Electrical ceiling roses are basically just a component to any ceiling light that covers up unsightly wires and raw cut holes in plaster. Let's be honest, you'd never get a nice, neat looking finish on your ceiling light if all the wires were exposed and the fitting site was on display. Much like a skirting board, the ceiling rose is an aesthetically minded solution to a necessary evil.
What's Hidden Underneath?
The electrical cable that runs power to your ceiling light is encased within the support, this cable has to run into the ceiling, underneath floorboard and between ceiling plaster boards that are attached to joists and covered up above by timber or steel. Ceiling rose, electrical saviour!
This steampunk style ceiling light has a more industrial feel and an exposed ceiling. Without the ceiling rose and piping this would be a mess or cables and would look unfinished, and no amount of interior decorating could counteract it.
If you're looking at this and thinking that's the perfect amount of exposure for your home then we would definitely recommend you check out our industrial range, because there's plenty more where that came from.
Okay, so That's What it Does,
What's it Made of?
Polymer-based ceiling roses are probably the most popular kind around and you'll find no shortage of them in homes around the world.
The default material once upon a time was plaster, but the weight of them encouraged an alternative to be thought up.
However, if you're ever wandering around any big, grand estates then the chances of finding a plaster ceiling rose are suddenly significantly higher.

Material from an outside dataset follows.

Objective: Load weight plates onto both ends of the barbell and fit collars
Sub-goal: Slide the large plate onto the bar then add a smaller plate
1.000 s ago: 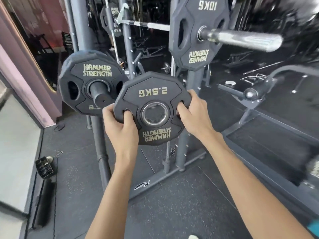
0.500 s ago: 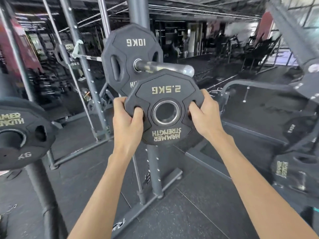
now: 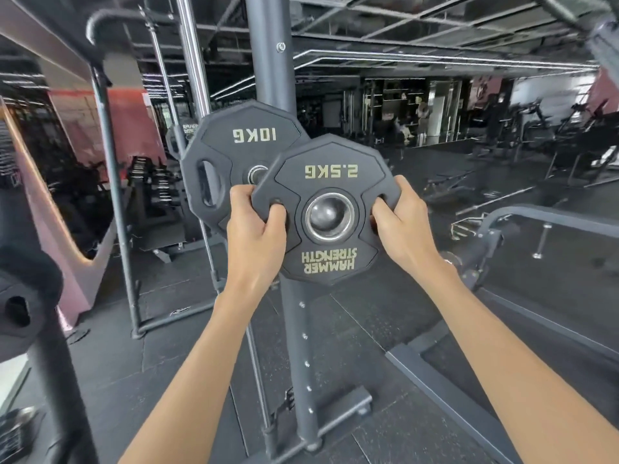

Looking for a More Modern Touch?
Brass, metal or chrome ceiling roses aren't uncommon and they can really elevate the space and make the light fixture look much more modern and expensive.
Regardless of what you're making it out of, they'll all unscrew on anti-clockwise.
Righty Tighty, Lefty Loosey
Regardless of what you're crafting them out of, generally a ceiling rose will screw on clockwise, and unscrew anti-clockwise.
Word of warning though, if you're trying to unscrew a light fixture that's been up there a long while then it will probably be a bit stiff. Especially if it was left up during apaint job because the paint will create a seal between the ceiling and ceiling rose.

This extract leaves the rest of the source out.